Note that if you are experiencing different sampling results from multiple nodes on the same host, you should also ensure that
Numa.PreferHT = 1 is set (to ensure it operates at the ESXi/socket level). See https://kb.vmware.com/s/article/2003582 for more
information.
Setting NUMA affinity

Before you start, please consult your local VMware administrator to understand whether this is appropriate in your environment.
1. Shut down the Conferencing Node VMs, to allow you to edit their settings.
2. Give the Conferencing Node VMs names that indicate that they are locked to a given socket (NUMA node). In the example below
the VM names are suffixed by numa0 and numa1:
3. Right-click the first Conferencing Node VM in the inventory and select Edit Settings.
4. From the VM Options tab, expand the Advanced section and select Edit Configuration:

Pexip Infinity Server Design Guide Setting NUMA affinity
5. At the bottom of the window that appears, enter the following Names and corresponding Values for the first VM, which should be
locked to the first socket (numa0):
o cpuid.coresPerSocket = 1
o numa.vcpu.preferHT = TRUE
o numa.nodeAffinity = 0
It should now look like this in the bottom of the parameters list:
6. Select OK and OK again.

Now our conf-node_numa0 Virtual Machine is locked to numa0 (the first socket).
7. Repeat the above steps for the second node, entering the following data for the second VM, which should be locked to the second
socket (numa1):
o cpuid.coresPerSocket = 1
o numa.vcpu.preferHT = TRUE
o numa.nodeAffinity = 1
It should now look like this in the bottom of the parameters list:

Pexip Infinity Server Design Guide Increasing vCPUs
8. Select OK and OK again.

Now our conf-node_numa1 Virtual Machine is locked to numa1 (the second socket).
It is very important that you actually set numa.nodeAffinity to 1 and not 0 for the second node. If both are set to 0, you will
effectively only use numa node 0, and they will fight for these resources while leaving numa node 1 unused.
Increasing vCPUs
You must now increase the number of vCPUs assigned to your Conferencing Nodes, to make use of the hyperthreaded cores.
(Hyperthreading must always be enabled, and is generally enabled by default.)
Count logical processors

First you must check how many logical processors each CPU has.
In the example screenshot below, the E5-2680 v3 CPU has 12 physical cores per CPU socket, and there are two CPUs on the server.
With hyperthreading, each physical core has 2 logical processors , so the CPU has 24 logical processors (giving us a total of 48 with both
CPUs).
In this case 2 x 12 = 24 is the "magic number" we are looking for with our Conferencing Nodes - which is double the amount of Cores
per Socket.
Assign vCPU and RAM

Next, you must edit the settings on the Virtual Machines to assign 24 vCPU and 24 GB RAM to each of the two Conferencing Nodes.

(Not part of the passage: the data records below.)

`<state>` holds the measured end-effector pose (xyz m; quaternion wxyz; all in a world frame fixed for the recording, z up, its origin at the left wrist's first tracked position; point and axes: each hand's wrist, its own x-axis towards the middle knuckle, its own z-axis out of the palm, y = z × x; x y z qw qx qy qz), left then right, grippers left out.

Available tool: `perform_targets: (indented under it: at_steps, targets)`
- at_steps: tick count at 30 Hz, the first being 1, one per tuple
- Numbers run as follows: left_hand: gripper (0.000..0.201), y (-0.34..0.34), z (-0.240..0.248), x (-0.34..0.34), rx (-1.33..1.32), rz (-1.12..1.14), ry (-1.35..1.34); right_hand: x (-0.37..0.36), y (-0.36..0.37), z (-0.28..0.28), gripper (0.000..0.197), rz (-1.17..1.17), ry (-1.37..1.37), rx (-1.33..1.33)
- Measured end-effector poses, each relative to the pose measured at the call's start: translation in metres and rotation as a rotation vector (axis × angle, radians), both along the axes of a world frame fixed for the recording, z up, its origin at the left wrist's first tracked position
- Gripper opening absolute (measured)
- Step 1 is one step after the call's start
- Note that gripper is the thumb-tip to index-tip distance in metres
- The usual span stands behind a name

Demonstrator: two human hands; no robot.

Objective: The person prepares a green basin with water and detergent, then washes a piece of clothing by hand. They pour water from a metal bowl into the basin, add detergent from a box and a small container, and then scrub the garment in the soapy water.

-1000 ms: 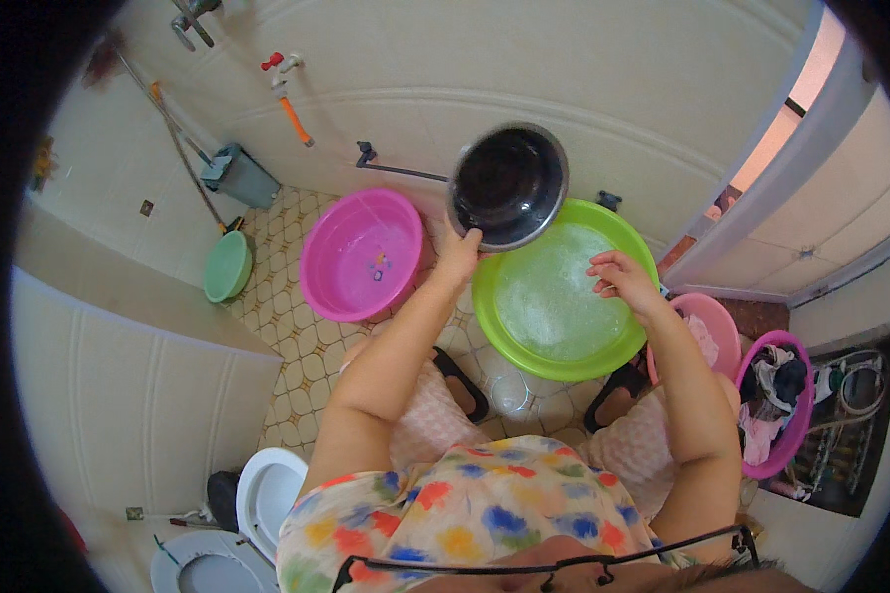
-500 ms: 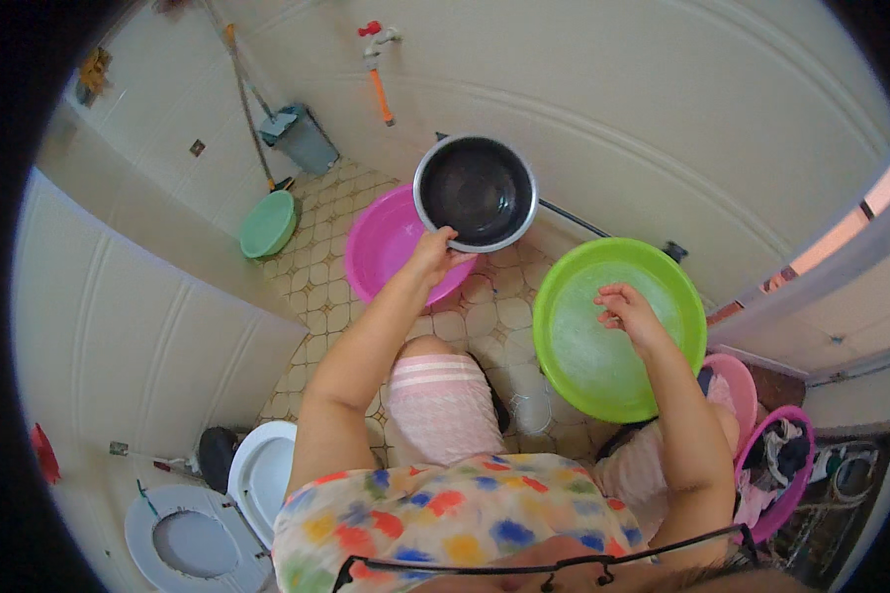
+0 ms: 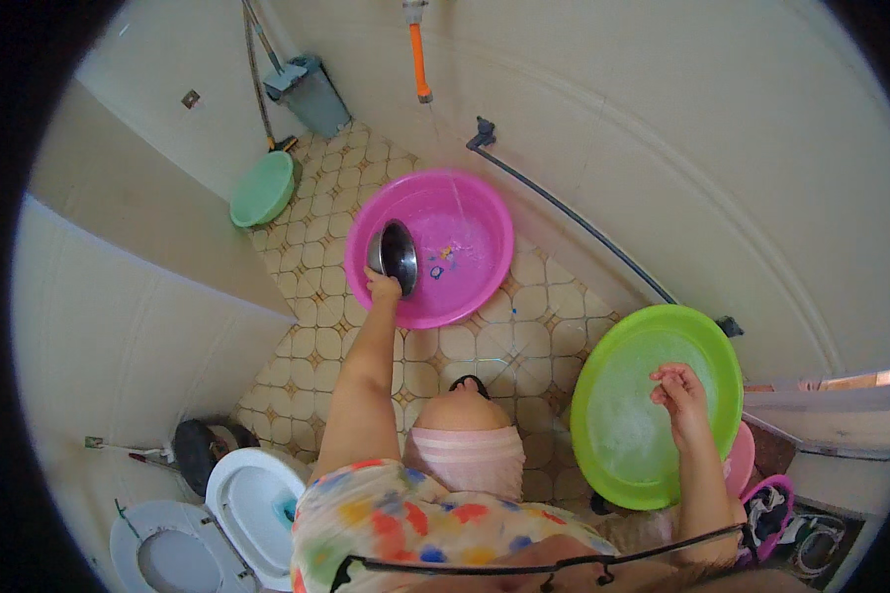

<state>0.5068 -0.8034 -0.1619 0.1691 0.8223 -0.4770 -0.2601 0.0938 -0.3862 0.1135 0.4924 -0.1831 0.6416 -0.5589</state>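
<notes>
My left hand [image 3: 384, 286] grips the rim of a metal bowl [image 3: 400, 259], tipped on its side over the left part of a large pink basin [image 3: 483, 280]. The basin stands on the floor, with a small coloured pattern on its bottom. A thin streak of water seems to run from the orange hose [image 3: 420, 61] on the wall toward this basin. To the right, my right hand [image 3: 678, 387] hovers over a big green basin [image 3: 588, 435] of cloudy, whitish water. Its fingers are loosely bent and apart, with nothing visible in them.
A dark rail [image 3: 574, 215] runs along the wall. At the far left are a grey bin [image 3: 316, 99], long-handled cleaning tools and a light green basin [image 3: 264, 190]. A toilet [image 3: 257, 504] stands at the lower left. Beside the green basin sits a magenta basket [image 3: 783, 494] of laundry.
My left hand has lowered the metal bowl from above into the pink basin and tipped it over. My right hand stays over the green basin. The whole view has shifted.
</notes>
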Motion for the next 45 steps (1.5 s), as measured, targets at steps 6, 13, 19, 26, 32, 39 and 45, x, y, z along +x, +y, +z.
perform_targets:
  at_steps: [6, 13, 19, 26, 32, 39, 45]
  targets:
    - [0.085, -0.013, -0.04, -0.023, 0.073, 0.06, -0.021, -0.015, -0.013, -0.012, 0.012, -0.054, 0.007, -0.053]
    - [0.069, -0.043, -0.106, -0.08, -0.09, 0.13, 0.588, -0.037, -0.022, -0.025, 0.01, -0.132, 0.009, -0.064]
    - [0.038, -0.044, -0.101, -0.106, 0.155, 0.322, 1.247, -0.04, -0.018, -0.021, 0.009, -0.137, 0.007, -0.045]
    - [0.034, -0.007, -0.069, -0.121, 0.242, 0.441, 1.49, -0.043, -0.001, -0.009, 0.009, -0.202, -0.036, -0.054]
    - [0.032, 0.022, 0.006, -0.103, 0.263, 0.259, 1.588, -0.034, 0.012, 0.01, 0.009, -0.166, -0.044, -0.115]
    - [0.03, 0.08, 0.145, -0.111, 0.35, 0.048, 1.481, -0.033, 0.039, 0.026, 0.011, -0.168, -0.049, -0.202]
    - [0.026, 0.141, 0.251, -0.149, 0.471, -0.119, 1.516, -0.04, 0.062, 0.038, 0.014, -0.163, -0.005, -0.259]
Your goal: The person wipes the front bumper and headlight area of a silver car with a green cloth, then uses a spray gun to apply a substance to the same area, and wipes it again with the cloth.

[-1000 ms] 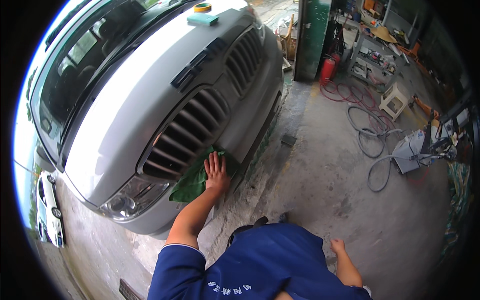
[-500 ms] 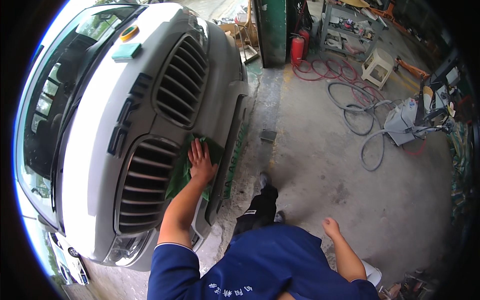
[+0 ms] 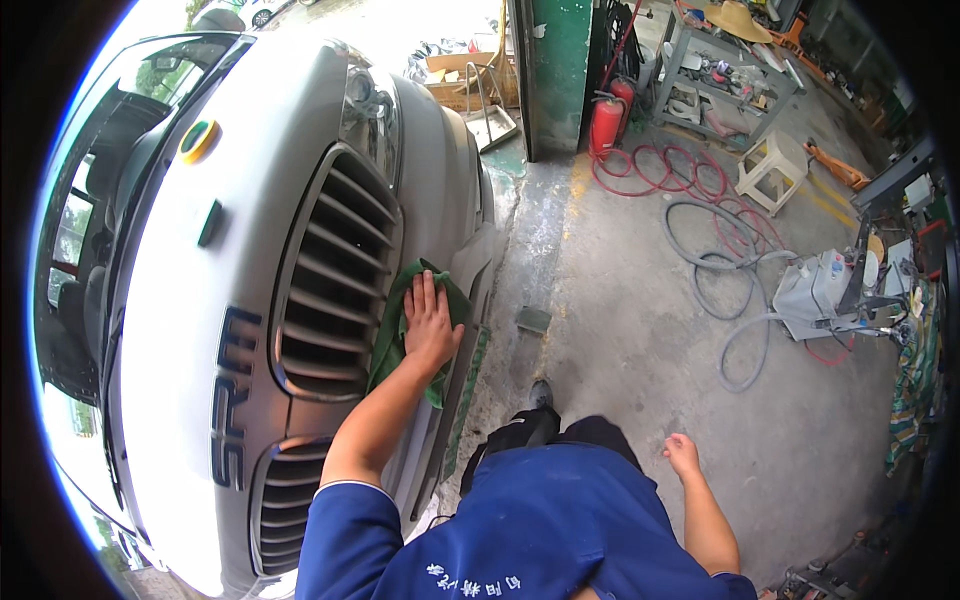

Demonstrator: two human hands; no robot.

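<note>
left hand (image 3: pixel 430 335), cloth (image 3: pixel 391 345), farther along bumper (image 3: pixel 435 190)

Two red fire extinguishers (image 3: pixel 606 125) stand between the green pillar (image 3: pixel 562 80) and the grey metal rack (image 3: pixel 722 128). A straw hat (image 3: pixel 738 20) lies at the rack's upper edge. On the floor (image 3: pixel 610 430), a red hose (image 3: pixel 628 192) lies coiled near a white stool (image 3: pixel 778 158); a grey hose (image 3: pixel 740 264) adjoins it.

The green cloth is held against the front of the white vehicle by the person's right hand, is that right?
Not the right hand: the head view shows the left hand flat on the green cloth, against the front of the white vehicle. The right hand is out to the side, away from it.
</note>
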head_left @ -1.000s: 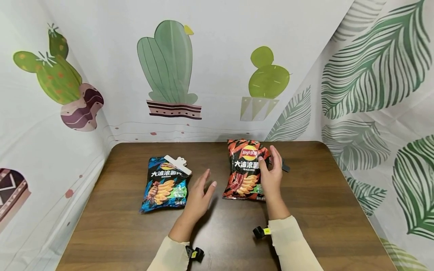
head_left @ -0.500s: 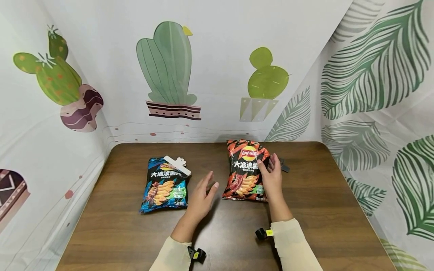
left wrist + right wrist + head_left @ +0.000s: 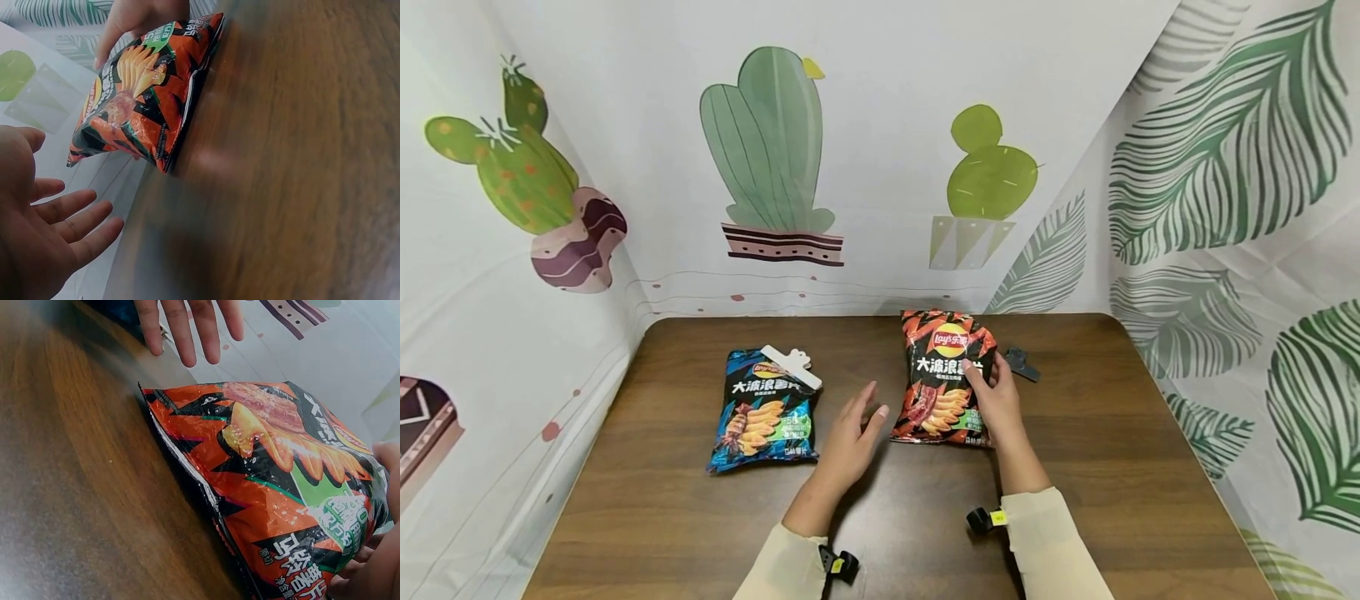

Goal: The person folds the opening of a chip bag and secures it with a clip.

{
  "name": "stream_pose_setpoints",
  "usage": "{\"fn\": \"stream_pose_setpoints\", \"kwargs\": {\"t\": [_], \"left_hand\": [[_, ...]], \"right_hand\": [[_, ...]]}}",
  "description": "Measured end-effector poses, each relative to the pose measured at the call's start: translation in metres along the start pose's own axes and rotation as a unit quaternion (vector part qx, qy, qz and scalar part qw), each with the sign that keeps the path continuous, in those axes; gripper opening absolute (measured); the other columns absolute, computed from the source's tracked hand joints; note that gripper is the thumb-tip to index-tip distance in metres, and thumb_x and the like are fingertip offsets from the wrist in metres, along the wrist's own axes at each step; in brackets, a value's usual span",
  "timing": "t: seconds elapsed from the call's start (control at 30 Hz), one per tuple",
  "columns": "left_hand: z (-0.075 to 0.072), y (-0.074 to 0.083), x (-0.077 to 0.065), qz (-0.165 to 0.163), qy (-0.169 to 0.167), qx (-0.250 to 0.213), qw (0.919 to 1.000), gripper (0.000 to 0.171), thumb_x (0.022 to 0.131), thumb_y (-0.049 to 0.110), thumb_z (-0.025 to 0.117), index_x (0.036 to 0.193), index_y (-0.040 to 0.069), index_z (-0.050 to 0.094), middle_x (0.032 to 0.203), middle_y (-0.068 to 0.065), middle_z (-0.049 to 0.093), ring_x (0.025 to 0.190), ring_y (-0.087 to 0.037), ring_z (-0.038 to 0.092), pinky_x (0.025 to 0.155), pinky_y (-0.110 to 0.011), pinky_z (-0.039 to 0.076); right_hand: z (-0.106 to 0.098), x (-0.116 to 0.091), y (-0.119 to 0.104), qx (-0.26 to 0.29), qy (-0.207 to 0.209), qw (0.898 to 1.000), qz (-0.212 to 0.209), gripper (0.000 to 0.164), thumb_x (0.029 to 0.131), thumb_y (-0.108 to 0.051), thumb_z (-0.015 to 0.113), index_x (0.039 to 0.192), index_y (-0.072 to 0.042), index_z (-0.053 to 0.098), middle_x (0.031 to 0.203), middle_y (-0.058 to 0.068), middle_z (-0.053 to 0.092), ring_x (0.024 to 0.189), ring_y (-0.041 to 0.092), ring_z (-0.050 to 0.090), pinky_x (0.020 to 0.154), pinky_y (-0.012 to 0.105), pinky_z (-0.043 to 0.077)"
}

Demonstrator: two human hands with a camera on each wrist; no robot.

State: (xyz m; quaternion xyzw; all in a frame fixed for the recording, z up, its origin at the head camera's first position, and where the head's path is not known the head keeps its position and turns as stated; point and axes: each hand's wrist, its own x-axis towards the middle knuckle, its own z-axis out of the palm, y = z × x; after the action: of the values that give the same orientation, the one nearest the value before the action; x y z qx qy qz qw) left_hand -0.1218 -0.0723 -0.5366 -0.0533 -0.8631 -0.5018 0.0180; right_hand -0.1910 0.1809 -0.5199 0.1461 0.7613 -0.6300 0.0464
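Observation:
A red and black bag of potato chips lies at the back of the table, right of centre. My right hand grips its right side, thumb on the printed front and fingers curled round the edge; in the right wrist view those fingers reach under the bag. Between the two bags my left hand hovers with relaxed, spread fingers, holding nothing. Left of it lies a blue bag of potato chips, a white clip across its top right corner. Just beyond my right hand is a dark grey clip.
The brown wooden table has its far edge close behind the red bag. A white cloth backdrop printed with cacti and leaves rises along the back and sides.
My right hand has drawn back from near the dark clip and its fingers have curled round the red bag's edge, exposing the clip. My left hand has shifted slightly right.

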Motion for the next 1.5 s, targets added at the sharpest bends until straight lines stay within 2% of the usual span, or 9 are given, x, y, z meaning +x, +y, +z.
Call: {"fn": "stream_pose_setpoints", "kwargs": {"t": [0.07,0.2,0.4,0.7,0.97,1.1,1.27,1.5], "left_hand": [[0.001,0.000,0.000,-0.001,-0.001,0.001,1.0000,0.062,0.105,0.048,0.047,0.157,0.016,0.038,0.146,-0.013,0.056,0.126,-0.033,0.062,0.105,-0.046,0.050],[0.003,0.001,0.000,-0.004,-0.005,0.007,1.0000,0.062,0.105,0.049,0.047,0.157,0.017,0.038,0.145,-0.013,0.057,0.122,-0.032,0.065,0.105,-0.047,0.051],[0.008,0.001,0.000,0.004,-0.021,0.002,0.9998,0.063,0.106,0.047,0.047,0.156,0.010,0.039,0.144,-0.016,0.058,0.126,-0.030,0.062,0.106,-0.046,0.050],[0.016,0.000,-0.002,0.010,-0.028,0.000,0.9996,0.062,0.106,0.044,0.048,0.155,0.007,0.039,0.145,-0.016,0.058,0.130,-0.031,0.060,0.106,-0.046,0.050],[0.018,-0.002,-0.002,0.000,-0.037,-0.021,0.9991,0.065,0.106,0.044,0.048,0.157,0.007,0.034,0.149,-0.015,0.054,0.132,-0.030,0.058,0.105,-0.044,0.051],[0.019,-0.004,-0.001,-0.004,-0.039,-0.026,0.9989,0.066,0.105,0.046,0.048,0.157,0.008,0.034,0.149,-0.015,0.054,0.132,-0.031,0.058,0.104,-0.045,0.051],[0.019,-0.005,0.000,-0.008,-0.042,-0.026,0.9987,0.068,0.105,0.050,0.047,0.158,0.009,0.034,0.149,-0.015,0.054,0.131,-0.031,0.058,0.104,-0.046,0.051],[0.021,-0.006,0.003,-0.005,-0.044,-0.028,0.9986,0.066,0.105,0.048,0.047,0.157,0.008,0.035,0.148,-0.016,0.055,0.131,-0.031,0.059,0.103,-0.045,0.052]], "right_hand": [[0.000,0.001,0.002,0.004,-0.006,1.000,0.002,0.099,0.092,-0.060,0.065,0.164,-0.017,0.012,0.161,0.018,0.033,0.145,0.035,0.040,0.116,0.052,0.039],[0.002,0.002,0.004,0.002,-0.011,1.000,0.004,0.090,0.092,-0.060,0.064,0.160,-0.017,0.023,0.153,0.017,0.045,0.131,0.032,0.052,0.106,0.046,0.047],[0.003,0.001,0.004,-0.005,-0.011,1.000,0.002,0.082,0.093,-0.060,0.063,0.155,-0.017,0.031,0.143,0.016,0.052,0.118,0.031,0.058,0.091,0.037,0.052],[0.004,0.003,0.008,0.020,-0.017,1.000,-0.012,0.080,0.095,-0.055,0.063,0.156,-0.016,0.031,0.146,0.016,0.050,0.122,0.032,0.058,0.097,0.040,0.051],[0.007,0.003,0.012,0.044,-0.019,0.999,-0.020,0.073,0.097,-0.050,0.063,0.153,-0.014,0.035,0.144,0.016,0.052,0.118,0.026,0.058,0.089,0.028,0.052],[0.008,0.002,0.012,0.047,-0.020,0.998,-0.021,0.072,0.097,-0.050,0.064,0.152,-0.015,0.036,0.145,0.015,0.052,0.118,0.026,0.058,0.089,0.028,0.052],[0.010,0.001,0.012,0.053,-0.020,0.998,-0.028,0.069,0.097,-0.048,0.064,0.151,-0.015,0.038,0.142,0.016,0.054,0.111,0.022,0.061,0.086,0.028,0.054],[0.012,0.001,0.011,0.076,-0.022,0.997,-0.027,0.065,0.097,-0.045,0.065,0.149,-0.014,0.041,0.139,0.016,0.055,0.100,0.011,0.062,0.082,0.023,0.054]]}}
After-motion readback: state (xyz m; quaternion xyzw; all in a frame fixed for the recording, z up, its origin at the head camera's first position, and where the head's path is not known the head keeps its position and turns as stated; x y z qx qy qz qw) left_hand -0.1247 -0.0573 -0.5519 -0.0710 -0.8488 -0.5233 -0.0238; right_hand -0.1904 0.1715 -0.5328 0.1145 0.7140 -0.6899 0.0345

Pexip Infinity Server Design Guide Viewing updated capacity
Ensure that the server actually has 24 GB of RAM connected to each CPU socket. Since all four memory channels should be populated
with one RAM module each, you will normally require 4 x 8 GB per CPU socket.
Reboot
Finally, save and boot up your virtual machines. After about 5 minutes they should be booted, have performed their performance
sampling, and be available for calls.
Viewing updated capacity

To view the updated capacity of the Conferencing Nodes, log in to the Pexip Management Node, select Status > Conferencing Nodes
and then select one of the nodes you have just updated. The Maximum capacity - HD connections field should now show slightly less
than one HD call per GHz (compared to the previous one HD call per 1.41 GHz).
In our example, 12 physical cores x 2.6 GHz = 31.2 GHz, so the Conferencing Node should show around 30 or 31 HD calls, assuming a
balanced BIOS power profile. With maximum performance BIOS power profiles, the results could be up to 33-34 HD calls per
Conferencing Node VM.
Our first VM:

Pexip Infinity Server Design Guide Checking for warnings
Our second VM:
Checking for warnings

You should check for warnings by searching the administrator log (History & Logs > Administrator Log) for "sampling".
A successful run of the above example should return something like:

2015-04-05T18:25:40.390+00:00 softlayer-lon02-cnf02 2015-04-05 18:25:40,389 Level="INFO" Name="administrator.system"
Message="Performance sampling finished" Detail="HD=31 SD=60 Audio=240"
An unsuccessful run, where VMware has split the Conferencing Node over multiple NUMA nodes, would return the following warning
in addition to the result of the performance sampling:

Pexip Infinity Server Design Guide BIOS settings
2015-04-06T17:42:17.084+00:00 softlayer-lon02-cnf02 2015-04-06 17:42:17,083 Level="WARNING" Name="administrator.system"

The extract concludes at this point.